The opinion of the Court was delivered by
Black, C. J.The entry of satisfaction on a judgment collected by execution from a surety, such entry not being made at the instance of the surety, is no ground for refusing subrogation. Whether the fact of payment does or does not appear on the record, it cannot be allowed to have any influence on the rights of the parties, except what equity gives it.
It is also true that in this state a surety who has paid a debt secured by judgment against the principal, and who is in other respects entitled to be substituted to the rights of the creditor, may revive the judgment without first having a decree of subrogation, and try his right as it was tried here on the scire facias. This results from our system of mingling equity and law together, *45and is not more anomalous than permitting a vendee by articles of agreement to recover in ejectment.
The more serious difficulty which the equitable plaintiff in the Court below had to encounter, was in showing that he was a surety at all. The judgment was obtained by the Bank of Brownsville on a note made by Baily, and endorsed by Brownfield and one Isaac Nixon, and discounted by the bank. Baily and Brownfield were partners, and the money was obtained for the purposes of their business. The proceeds of the note were paid to Baily, who soon after gave to Brownfield eight hundred and fifty dollars to buy stock; and the remaining six hundred and fifty dollars was lent to Nixon on the understanding that he should pay that amount to the bank on the note. This he never did, but he paid Brownfield three hundred and sixty-three dollars of it. I do not say that these facts were either proven or admitted; but there was some evidence tending to establish them, and for the purpose of reviewing the judgment we must assume them here to be true.

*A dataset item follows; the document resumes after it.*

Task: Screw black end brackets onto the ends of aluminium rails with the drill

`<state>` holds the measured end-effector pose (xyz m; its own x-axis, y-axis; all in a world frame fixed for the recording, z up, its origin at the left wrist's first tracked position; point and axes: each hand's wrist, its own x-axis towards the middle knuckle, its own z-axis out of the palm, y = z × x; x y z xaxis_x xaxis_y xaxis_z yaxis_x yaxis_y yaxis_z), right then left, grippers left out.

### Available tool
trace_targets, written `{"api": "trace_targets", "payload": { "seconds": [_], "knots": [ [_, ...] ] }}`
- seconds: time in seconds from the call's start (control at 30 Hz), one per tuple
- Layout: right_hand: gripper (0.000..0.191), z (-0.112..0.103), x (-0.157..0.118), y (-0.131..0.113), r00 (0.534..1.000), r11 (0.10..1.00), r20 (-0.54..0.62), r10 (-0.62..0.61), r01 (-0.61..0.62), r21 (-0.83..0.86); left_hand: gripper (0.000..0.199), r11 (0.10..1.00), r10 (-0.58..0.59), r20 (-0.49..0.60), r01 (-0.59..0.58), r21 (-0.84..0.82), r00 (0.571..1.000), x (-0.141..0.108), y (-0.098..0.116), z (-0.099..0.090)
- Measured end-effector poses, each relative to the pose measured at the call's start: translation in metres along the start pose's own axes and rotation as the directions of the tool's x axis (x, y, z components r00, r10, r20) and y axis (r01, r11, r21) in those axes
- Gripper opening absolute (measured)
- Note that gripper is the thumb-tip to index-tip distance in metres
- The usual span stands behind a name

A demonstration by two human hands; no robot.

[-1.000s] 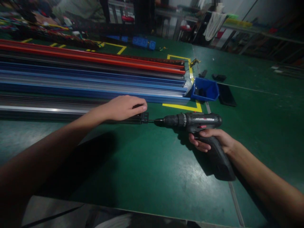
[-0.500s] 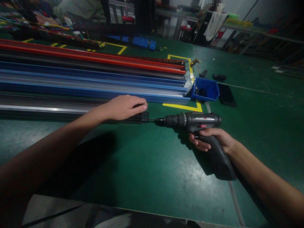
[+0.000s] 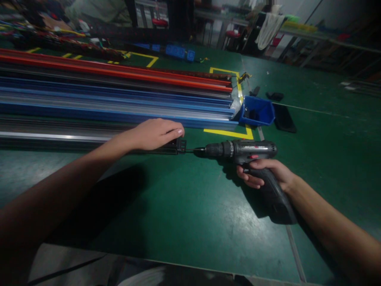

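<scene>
My right hand (image 3: 264, 172) is wrapped round the handle of a black cordless drill (image 3: 241, 149), one finger by the trigger. The drill lies level, its long thin bit pointing left and reaching a black end cap (image 3: 182, 146). That cap sits at the right end of a long black and silver metal profile (image 3: 68, 137). My left hand (image 3: 157, 134) is closed over the profile's end, thumb and fingers gripping it from above just beside the cap. Its fingertips on the far side are hidden.
Beyond the profile lie long blue profiles (image 3: 133, 107) and red ones (image 3: 133, 72). A blue bin (image 3: 258, 111) with small dark parts stands at their right end, beside a flat black piece (image 3: 285, 118). Yellow tape (image 3: 229, 134) marks the green table. Bundled wires and a person are at the far left.
Almost nothing differs. Both hands, the drill and the profile keep their places, with only a very slight shift of the whole view.
</scene>
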<state>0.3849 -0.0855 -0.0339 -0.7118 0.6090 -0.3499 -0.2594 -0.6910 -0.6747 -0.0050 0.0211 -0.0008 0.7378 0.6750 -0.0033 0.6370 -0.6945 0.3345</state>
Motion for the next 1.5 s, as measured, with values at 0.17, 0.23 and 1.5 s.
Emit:
{"api": "trace_targets", "payload": {
  "seconds": [0.17, 0.23, 1.5],
  "knots": [
    [0.026, -0.001, 0.0, -0.001, 0.999, 1.0, -0.016, 0.031, -0.031, -0.002, 0.051, 1.0, -0.004, 0.008, 0.004, -0.006, 1.0, 0.0, 0.0, 0.0],
    [0.026, 0.0, 0.0, -0.002, 0.999, 0.999, -0.02, 0.031, -0.031, -0.011, 0.051, 1.0, 0.001, 0.005, -0.001, -0.004, 1.0, 0.0, 0.0, 0.0],
    [0.025, 0.002, 0.0, 0.0, 1.0, 0.999, -0.013, 0.009, -0.009, -0.041, 0.05, 1.0, -0.025, 0.021, 0.025, -0.004, 0.999, 0.0, 0.004, -0.002]
  ]
}}
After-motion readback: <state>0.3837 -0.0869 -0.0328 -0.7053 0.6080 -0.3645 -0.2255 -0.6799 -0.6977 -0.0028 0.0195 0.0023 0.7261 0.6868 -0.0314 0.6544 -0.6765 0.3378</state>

Where partners borrow money to be used in the business which they are jointly carrying on, it becomes a partnership fund; and no matter how they stand on the security given to the lender, they are accountable to one another as partners. The relation of principal and surety can have no place between them. It does not alter this case that Baily received the proceeds of the note; for-property or stock or money which belongs to a firm is as rightly in the hands of one member as another. The possession of one is, in law, the possession of both. The subsequent loan of a part of it to a third person does not change their relations. Even the misapplication of a partnership fund by one of the partners, cannot make the other a surety, if he was not so before; much less an arrangement in good faith by which a joint debt was to be partly paid, and least of all, a loan of the fund with the mutual consent of both partners, as there is much reason' to believe this was. Look at this case how we will, the judgment paid by Brownfield was a partnership debt, and for the payment he was entitled to a credit in the partnership accounts.
This was an appeal, though in the fo'rm of a legal proceeding, to the equitable jurisdiction of the Court. It must be considered as a bill in Chancery for subrogation. Such a bill is entitled to no countenance when the decree it prays for would do a substantial wrong. Now suppose every other difficulty out of the way; suppose, what is not the law, that a partner, after paying a partnership debt, may be substituted to the rights of the creditor as against his copartner; or suppose, what is not fact, that this -was not a debt of the firm; still, injustice may be done by allowing the plaintiff to be subrogated without first accounting to the defendant for the profits of the business in which they were jointly engaged. All of the money borrowed from the bank was traced *46into the plantiff’s hands, except two hundred and sixty-three dollars. What other sums the defendant may have advanced, or what his share of the profits was, can only be ascertained upon a full settlement of the accounts; and if, on such settlement, he should be indebted to the defendant more than the balance he claims here, his present action ought to fail for that reason, if for no other. If there is anything due to him, account render, where each party can be put on his oath, is the only remedy at law, and to that action, or to a bill in equity for an account, he ought to be remitted.
Judgment reversed, and venire facias de novo awarded.